Fruit is less common, given the cold conditions and short summers, but still plays an important role in their diet. Cherries, apples, apricots, pears, and the methalerf are harvested in fall. Many of these can be dried to be eaten throughout the winter. Hazelnuts are the only nut that will fruit in the north.


There are many sources of drinking water throughout the north, including snow-melt. The Northerners have cultivated several springs that are known to be safe, clearing access to them, and marking them with piled rocks so that rangers will recognize them. Some of these springs have a heavy metallic taste, but are considered safe. A few prized ones are thermally heated, and can be accessed even in the winter.

Fermented snow-unicorn milk is frequently combined with the alcohol which is a byproduct of wild yeast to create a very strong-flavored, inebriating beverage, jovorsh (from jovo (noisy) and ors (milk)). It is usually served warm.

The Northerners also brew a wide variety of beers (including spruce beer) and, more rarely, distill strong alcoholic beverages as well.

Juice from fruits or other plants is less common but adds some variety. Spruce and birch sodas are a popular mildly-alcoholic treat that children are permitted to enjoy.

Sweets and Other Treats

Honey and sweet reed are both rare and treasured for their sweetness, especially since so many of the fruit and berry options are tart. A few desserts that have been mentioned include: sweet reed drops, candied rose hips, and ice cream. Snowbloom is a snow-growing algae that is rare and fragile and appears only when sun and snow conditions are just right for it.

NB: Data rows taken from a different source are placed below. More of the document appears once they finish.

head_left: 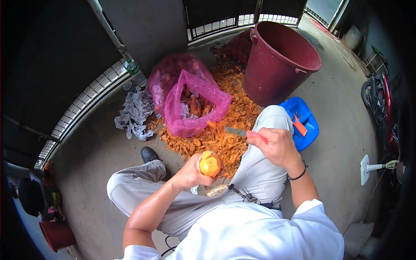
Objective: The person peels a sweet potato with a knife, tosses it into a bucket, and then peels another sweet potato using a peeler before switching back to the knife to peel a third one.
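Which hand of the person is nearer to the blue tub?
Right. The right hand, holding a knife, is over the right leg, near the tub; the left hand, with a carrot, is farther, on that leg's other side.

a plastic bottle (138, 77) is standing near the barred gate (82, 109). crumpled paper (135, 112) is lying on the grey floor (95, 190). a red motorcycle (386, 99) is standing at right. a perforated basket (359, 237) is sitting at lower right; a small red bucket (57, 236) is resting at lower left.
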The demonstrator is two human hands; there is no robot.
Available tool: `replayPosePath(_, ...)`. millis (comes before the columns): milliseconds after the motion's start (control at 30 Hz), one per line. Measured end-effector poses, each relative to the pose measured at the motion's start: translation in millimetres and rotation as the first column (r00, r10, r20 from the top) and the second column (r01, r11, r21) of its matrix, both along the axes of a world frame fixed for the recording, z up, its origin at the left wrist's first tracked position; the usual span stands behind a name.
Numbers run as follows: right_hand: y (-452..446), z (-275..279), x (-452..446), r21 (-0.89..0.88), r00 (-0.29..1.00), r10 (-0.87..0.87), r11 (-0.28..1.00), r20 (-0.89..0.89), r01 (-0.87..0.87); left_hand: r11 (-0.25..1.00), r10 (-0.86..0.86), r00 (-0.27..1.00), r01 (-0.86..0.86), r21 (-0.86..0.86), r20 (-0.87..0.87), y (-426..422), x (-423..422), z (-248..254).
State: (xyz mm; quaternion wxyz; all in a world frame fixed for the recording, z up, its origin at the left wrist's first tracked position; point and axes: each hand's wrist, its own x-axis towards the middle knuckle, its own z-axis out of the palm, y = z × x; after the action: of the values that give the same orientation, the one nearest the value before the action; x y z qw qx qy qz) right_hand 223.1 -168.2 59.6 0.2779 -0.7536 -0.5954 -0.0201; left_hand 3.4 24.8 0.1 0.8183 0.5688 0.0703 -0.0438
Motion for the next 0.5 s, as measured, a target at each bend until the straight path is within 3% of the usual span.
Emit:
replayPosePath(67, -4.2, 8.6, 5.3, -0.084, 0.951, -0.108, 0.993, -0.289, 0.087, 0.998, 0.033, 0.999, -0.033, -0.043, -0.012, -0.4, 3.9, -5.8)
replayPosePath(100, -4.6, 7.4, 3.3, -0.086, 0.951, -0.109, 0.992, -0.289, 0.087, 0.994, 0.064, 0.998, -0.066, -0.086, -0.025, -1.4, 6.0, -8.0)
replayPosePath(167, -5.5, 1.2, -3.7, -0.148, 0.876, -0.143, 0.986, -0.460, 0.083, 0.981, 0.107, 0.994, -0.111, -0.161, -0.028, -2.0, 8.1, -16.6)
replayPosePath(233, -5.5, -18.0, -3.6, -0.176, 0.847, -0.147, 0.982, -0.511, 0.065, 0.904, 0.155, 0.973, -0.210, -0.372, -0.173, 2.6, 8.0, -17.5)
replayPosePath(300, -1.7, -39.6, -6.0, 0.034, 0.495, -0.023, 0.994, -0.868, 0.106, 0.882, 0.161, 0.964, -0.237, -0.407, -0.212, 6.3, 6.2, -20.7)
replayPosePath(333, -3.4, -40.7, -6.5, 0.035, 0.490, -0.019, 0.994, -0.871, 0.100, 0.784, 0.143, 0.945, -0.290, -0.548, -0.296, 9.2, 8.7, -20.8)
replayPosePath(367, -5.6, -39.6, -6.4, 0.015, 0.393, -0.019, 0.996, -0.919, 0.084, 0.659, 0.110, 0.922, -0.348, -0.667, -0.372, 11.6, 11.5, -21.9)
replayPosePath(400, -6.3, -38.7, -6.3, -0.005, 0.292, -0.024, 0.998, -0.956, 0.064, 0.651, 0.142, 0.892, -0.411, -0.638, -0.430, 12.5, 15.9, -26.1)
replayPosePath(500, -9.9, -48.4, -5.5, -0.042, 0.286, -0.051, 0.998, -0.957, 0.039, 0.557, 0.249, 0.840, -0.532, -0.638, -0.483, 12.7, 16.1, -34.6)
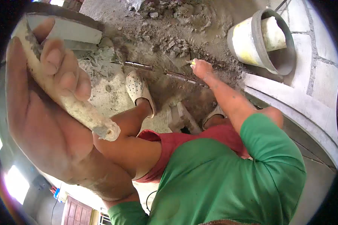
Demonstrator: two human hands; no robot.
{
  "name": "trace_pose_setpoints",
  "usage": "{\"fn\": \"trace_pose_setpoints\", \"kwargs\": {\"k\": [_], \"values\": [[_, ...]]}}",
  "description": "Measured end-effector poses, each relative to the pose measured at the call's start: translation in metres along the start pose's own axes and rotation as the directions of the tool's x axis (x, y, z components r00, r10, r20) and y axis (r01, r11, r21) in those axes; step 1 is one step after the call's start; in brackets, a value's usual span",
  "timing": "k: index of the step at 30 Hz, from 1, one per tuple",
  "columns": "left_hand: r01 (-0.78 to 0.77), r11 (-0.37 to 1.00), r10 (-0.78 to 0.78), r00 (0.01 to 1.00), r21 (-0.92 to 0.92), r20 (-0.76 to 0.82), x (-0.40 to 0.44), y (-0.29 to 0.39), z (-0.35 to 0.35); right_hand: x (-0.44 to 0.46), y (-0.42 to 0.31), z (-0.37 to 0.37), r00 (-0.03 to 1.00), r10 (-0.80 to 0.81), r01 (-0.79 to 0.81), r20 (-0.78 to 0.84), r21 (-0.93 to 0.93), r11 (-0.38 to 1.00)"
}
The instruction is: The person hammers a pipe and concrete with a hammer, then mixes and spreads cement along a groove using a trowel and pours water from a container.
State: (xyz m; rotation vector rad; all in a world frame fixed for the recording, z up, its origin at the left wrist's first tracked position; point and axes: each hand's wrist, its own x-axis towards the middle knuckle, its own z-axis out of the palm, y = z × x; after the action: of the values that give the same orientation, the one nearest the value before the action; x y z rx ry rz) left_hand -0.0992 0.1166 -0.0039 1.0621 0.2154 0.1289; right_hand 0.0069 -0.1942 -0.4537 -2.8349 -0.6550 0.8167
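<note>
Close to the camera on the left, my left hand is closed around a pale, crusted rod with a hole in its near end. The fingers curl over it, and its upper end runs toward the top left. Farther off, over the rubble, my right hand grips a small tool by its yellow handle. A thin metal part points left from that handle, but it blends into the dirt, so its exact kind is unclear. Beneath it lies a heap of grey mortar lumps.
A mortar-smeared bucket lies tilted at the upper right, a pale container inside it. Beside it runs a white block wall. Two narrow strips lie before my clog. A grey block sits between my feet.
</note>
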Motion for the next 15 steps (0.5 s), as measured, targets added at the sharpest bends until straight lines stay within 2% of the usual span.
{"fn": "trace_pose_setpoints", "kwargs": {"k": [2,5,8,10,11,12,14,15], "values": [[-0.002,1.000,0.002,0.999,-0.003,-0.034,-0.002,-0.002,0.005,-0.013,-0.001,0.005,0.995,0.047,-0.045,-0.087,0.024,0.999],[0.013,1.000,-0.012,0.997,0.013,-0.074,0.001,-0.002,0.008,-0.021,0.004,0.004,0.993,0.034,-0.034,-0.115,0.005,0.999],[-0.044,0.999,0.044,0.999,-0.014,-0.008,0.000,-0.005,0.004,-0.034,0.019,-0.001,0.991,0.024,-0.025,-0.131,-0.001,1.000],[-0.053,0.998,0.049,0.994,-0.037,-0.095,-0.001,-0.002,0.001,-0.053,0.031,-0.001,0.987,0.016,-0.021,-0.161,-0.025,0.999],[-0.075,0.996,0.052,0.922,-0.046,-0.383,0.000,-0.004,0.017,-0.060,0.037,0.001,0.978,0.000,-0.013,-0.208,-0.058,0.998],[-0.116,0.993,0.104,0.914,-0.009,-0.392,0.000,-0.005,0.020,-0.069,0.047,0.006,0.943,-0.063,0.024,-0.328,-0.122,0.992],[-0.117,0.993,0.092,0.885,-0.027,-0.455,-0.002,-0.005,0.030,-0.095,0.039,-0.038,0.997,0.057,-0.062,-0.051,-0.111,0.992],[-0.062,0.997,0.073,0.839,0.039,-0.539,-0.002,-0.002,0.045,-0.107,0.045,-0.044,0.999,0.022,-0.026,-0.043,-0.102,0.994]]}}
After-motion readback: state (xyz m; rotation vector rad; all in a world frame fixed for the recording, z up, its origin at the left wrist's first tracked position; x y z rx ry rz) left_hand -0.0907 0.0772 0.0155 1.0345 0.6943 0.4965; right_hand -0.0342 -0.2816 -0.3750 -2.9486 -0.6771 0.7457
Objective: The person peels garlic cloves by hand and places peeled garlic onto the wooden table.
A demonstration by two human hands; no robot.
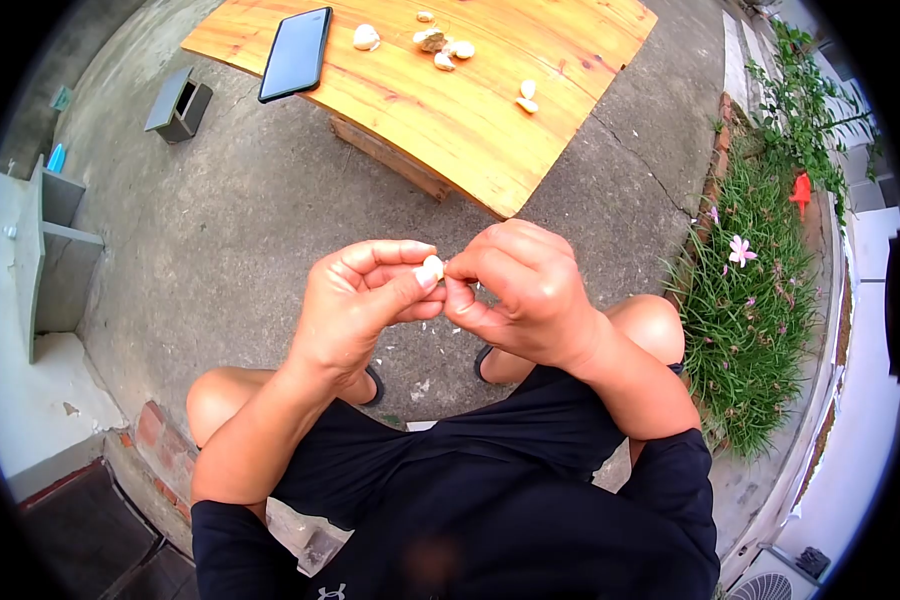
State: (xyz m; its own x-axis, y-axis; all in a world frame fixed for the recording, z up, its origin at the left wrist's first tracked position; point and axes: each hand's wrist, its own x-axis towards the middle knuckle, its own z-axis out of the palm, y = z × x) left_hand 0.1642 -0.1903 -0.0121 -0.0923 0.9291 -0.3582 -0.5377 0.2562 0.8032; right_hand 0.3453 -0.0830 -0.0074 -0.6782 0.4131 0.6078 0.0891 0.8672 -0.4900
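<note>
Over concrete [220, 250], fingers [408, 291] pinch garlic [434, 266].

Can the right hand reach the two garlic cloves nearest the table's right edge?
Probably, by leaning forward: nothing visible blocks the right hand from that pair of cloves, though it is busy at the clove the left hand holds.

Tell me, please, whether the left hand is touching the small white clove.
Touching: the head view shows the small white clove pinched in the left hand, its thumb pressed against it.
</note>
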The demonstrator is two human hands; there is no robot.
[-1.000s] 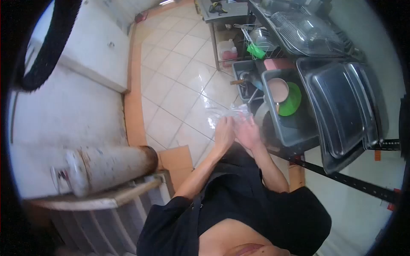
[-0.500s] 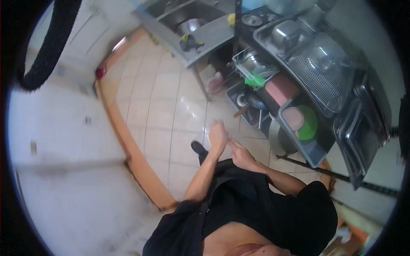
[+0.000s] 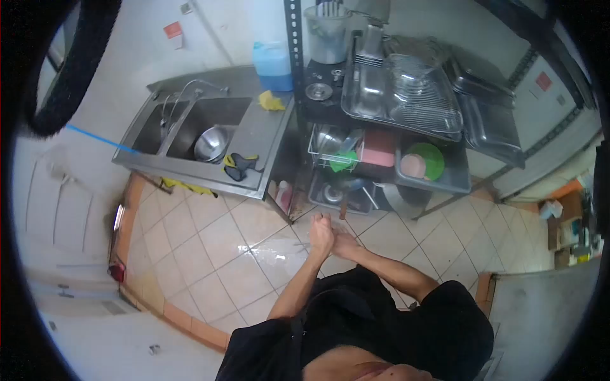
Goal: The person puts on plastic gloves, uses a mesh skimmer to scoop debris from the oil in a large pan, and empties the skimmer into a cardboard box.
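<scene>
My left hand (image 3: 321, 233) is raised in front of my body, its fingers curled into a fist. Whatever it may hold is hidden. Close against its wrist side is my right hand (image 3: 346, 245), whose fingers disappear behind the left hand. Both forearms are bare below my black shirt (image 3: 356, 305). Beyond the hands stands a low rack with a grey tub (image 3: 438, 184) that contains a green bowl (image 3: 434, 160) and a pink bowl (image 3: 413, 166).
A steel sink unit (image 3: 273, 146) stands at the back left, with a metal bowl (image 3: 211, 143) in a basin and black-yellow gloves (image 3: 240, 166) on its edge. A blue jug (image 3: 273, 66) and metal trays (image 3: 406, 95) are behind. The tiled floor (image 3: 210, 254) has a shiny wet-looking patch.
My view has turned toward the right and lifted, bringing the whole sink and the rack's back into sight. My hands have drawn together, the right now partly behind the left.
</scene>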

Salt is found and harvested in several places throughout the north - both along the salt-water coast, and at hot spring locations. One hot spring in the mountains near Itakith has particularly flavorful deposits that give fish a distinctive coppery taste. This taste is relished by some people and disliked strongly by others. The Northerns call this copper salt, though it is pure white in color, and easily confused with regular sea salt. (It doesn't actually contain copper, and is safe to eat.)